That makes sense! Thanks!


----------



## thegirlcandance (Jul 29, 2009)

Figure said:


> This is so interesting, I think you absolutely smacked the nail on the head with the topic.


That is such a 5 reaction. :tongue:

It is a nice take on it though. It kind of lead me to think back to MBTI and if, in terms of development, it technically works in the same way. I did hear someone comment once that everyone is capable of being every MBTI type if you choose to be. I should probably focus on just one system at a time though before I start to attempt crossing over ideas. :laughing:



> I've seen personal growth through the enneagram as having you actually try to get in touch with the core that your integration point integrates to. In other words, start from Podunk Mississippi, shoot for Boston, and reach New York. As a 5, I find that shooting to give to other people out of genuine care actually makes me more of a leader than focusing on trying to be embodied on its own. Maybe my experience is related to the second fix integrating, who knows. But it is a really interesting way of thinking of personal development through type.


What do you mean by to be embodied on its own?


----------



## Figure (Jun 22, 2011)

thegirlcandance said:


> That is such a 5 reaction. :tongue:
> 
> 
> 
> What do you mean by to be embodied on its own?


A lot of times when you read about ways to get out of a rut with your type, the description says to try doing things that correspond with your integration type. 

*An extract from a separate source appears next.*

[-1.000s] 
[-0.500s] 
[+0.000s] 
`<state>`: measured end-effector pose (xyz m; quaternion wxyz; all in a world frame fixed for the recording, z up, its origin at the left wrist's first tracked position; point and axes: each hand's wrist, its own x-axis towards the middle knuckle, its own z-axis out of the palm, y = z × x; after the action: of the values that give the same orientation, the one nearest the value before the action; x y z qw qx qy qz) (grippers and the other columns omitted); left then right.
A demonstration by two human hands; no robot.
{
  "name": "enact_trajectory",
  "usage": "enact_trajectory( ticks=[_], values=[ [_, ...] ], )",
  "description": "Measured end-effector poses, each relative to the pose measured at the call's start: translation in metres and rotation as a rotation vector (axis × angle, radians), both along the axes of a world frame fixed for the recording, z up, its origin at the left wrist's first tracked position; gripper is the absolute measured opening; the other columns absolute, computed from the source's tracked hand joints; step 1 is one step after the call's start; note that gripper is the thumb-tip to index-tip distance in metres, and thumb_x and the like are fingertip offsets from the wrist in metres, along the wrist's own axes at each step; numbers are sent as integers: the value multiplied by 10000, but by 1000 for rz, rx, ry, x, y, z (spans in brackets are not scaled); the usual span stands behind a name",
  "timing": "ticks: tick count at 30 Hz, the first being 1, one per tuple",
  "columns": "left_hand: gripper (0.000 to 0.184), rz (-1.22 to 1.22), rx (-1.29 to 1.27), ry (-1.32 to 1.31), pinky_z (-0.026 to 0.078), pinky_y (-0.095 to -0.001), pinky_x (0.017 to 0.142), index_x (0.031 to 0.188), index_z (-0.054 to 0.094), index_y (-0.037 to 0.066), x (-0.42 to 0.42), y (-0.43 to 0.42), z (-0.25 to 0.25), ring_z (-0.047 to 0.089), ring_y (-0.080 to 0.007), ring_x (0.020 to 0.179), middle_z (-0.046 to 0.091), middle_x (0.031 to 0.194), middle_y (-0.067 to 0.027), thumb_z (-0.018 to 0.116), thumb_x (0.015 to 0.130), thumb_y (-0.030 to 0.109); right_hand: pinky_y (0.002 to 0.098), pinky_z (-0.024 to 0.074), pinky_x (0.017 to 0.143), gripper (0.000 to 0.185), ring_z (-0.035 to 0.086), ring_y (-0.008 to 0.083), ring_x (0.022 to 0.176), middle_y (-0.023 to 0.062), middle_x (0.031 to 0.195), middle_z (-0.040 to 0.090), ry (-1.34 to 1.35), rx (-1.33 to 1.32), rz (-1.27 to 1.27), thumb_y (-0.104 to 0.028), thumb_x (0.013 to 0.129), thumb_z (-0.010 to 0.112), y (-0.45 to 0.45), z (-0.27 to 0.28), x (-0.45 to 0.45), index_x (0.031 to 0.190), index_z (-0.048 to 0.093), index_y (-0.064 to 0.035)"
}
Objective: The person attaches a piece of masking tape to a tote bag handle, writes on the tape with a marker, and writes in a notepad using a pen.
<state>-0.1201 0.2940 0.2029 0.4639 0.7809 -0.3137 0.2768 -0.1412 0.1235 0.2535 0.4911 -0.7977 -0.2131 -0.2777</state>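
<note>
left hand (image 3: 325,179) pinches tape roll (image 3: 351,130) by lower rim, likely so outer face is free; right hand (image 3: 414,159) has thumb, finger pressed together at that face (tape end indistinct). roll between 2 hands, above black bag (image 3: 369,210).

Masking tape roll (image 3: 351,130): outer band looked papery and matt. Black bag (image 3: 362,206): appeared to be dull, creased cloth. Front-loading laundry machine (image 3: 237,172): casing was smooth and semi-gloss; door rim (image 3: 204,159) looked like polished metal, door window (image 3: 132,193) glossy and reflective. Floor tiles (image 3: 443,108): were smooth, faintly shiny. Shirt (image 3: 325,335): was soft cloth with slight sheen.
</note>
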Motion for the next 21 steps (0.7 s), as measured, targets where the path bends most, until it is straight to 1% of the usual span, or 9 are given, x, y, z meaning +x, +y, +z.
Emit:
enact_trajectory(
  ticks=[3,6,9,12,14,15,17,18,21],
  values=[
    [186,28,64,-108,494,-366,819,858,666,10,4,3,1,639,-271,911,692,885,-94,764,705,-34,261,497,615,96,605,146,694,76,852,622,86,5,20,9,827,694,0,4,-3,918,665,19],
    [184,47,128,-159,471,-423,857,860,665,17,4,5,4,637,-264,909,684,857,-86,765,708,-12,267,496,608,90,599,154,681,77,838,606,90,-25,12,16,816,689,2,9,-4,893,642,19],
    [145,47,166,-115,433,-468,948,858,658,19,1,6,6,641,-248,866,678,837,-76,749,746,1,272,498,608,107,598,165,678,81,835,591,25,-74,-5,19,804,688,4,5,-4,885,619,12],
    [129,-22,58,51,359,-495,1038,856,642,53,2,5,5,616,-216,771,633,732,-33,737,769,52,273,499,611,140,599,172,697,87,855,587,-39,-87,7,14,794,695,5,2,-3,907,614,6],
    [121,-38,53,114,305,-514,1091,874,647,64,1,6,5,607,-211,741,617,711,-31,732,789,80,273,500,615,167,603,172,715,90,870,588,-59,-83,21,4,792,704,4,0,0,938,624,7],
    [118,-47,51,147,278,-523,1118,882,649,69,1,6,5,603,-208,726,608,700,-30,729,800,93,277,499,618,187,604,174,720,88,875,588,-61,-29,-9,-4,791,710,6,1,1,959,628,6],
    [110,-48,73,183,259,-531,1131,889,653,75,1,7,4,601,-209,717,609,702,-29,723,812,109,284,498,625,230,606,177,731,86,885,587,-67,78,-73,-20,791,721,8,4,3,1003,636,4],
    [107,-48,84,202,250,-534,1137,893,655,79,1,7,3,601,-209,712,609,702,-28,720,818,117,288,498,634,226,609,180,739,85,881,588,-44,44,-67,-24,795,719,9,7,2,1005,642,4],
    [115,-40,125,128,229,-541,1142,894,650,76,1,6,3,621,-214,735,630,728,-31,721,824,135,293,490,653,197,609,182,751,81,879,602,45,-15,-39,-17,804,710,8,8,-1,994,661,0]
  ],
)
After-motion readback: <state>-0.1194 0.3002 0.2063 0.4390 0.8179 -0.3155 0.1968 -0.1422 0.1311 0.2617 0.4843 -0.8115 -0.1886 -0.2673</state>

When I find myself getting too detached, I do things to get back into my body - lift weights, go for a run, play tennis, practical things that need to be done, etc. This does make things clearer, but I'm finding that doing kind things for other people, like a healthy _2_​ would actually helps more. I was curious to know if others had experienced the same thing.


----------



## Sixty Nein (Feb 13, 2011)

I have no idea what a 6's "inner survival guide", but for me it's always reviewing information and double checking it. To get other people's opinions on things, and to do a fuckton of research. The opposite of this would to be following my own gut, or intuitions. I.E. "going into things without a solid foundation" and such.


----------



## thegirlcandance (Jul 29, 2009)

Figure said:


> A lot of times when you read about ways to get out of a rut with your type, the description says to try doing things that correspond with your integration type.
> 
> When I find myself getting too detached, I do things to get back into my body - lift weights, go for a run, play tennis, practical things that need to be done, etc. This does make things clearer, but I'm finding that doing kind things for other people, like a healthy _2_​ would actually helps more. I was curious to know if others had experienced the same thing.


What do you mean by integration type? :tongue: Sorry I'm still just gradually getting a whole on this personality model. Haha.


I don't know about if there are trends in that with the 5, but I'll comment that from a general psychological point of view I can see that as being a good way to get re-balanced. Fives can tend to be in their head a lot, so doing some exercise to get more in the body again and then doing some sort of "helper" role to get into the more giving-emotional part that be good just for general psychological well-being.

Actually, I'll go so far as to say that I can see that beneficial to everyone regardless of type. Everyone can benefit by doing things to get in touch with the body again and then to help one another to gain some emotional fulfillment. It can certainly be a different path of achieving that with each type though.


----------



## Flatlander (Feb 25, 2012)

My inner survival guide: "Understanding is god."
My other inner survival guide: "Clear vision is next to godliness."

If you put the two together, it means that the highest principle for me is understanding anything. I seek such an understanding because it guards me in every significant way against helplessness - the more expansive and detailed explanatory power and understanding I have, the more I feel empowered to the point where I _could_ do anything.

The second highest principle is a clear vision, because on a clear vision rests the ability to garner this kind of understanding. If I cannot see a thing in full, from level to level of its existence, how can I hope to understand it? Seeing is empowering in its own right.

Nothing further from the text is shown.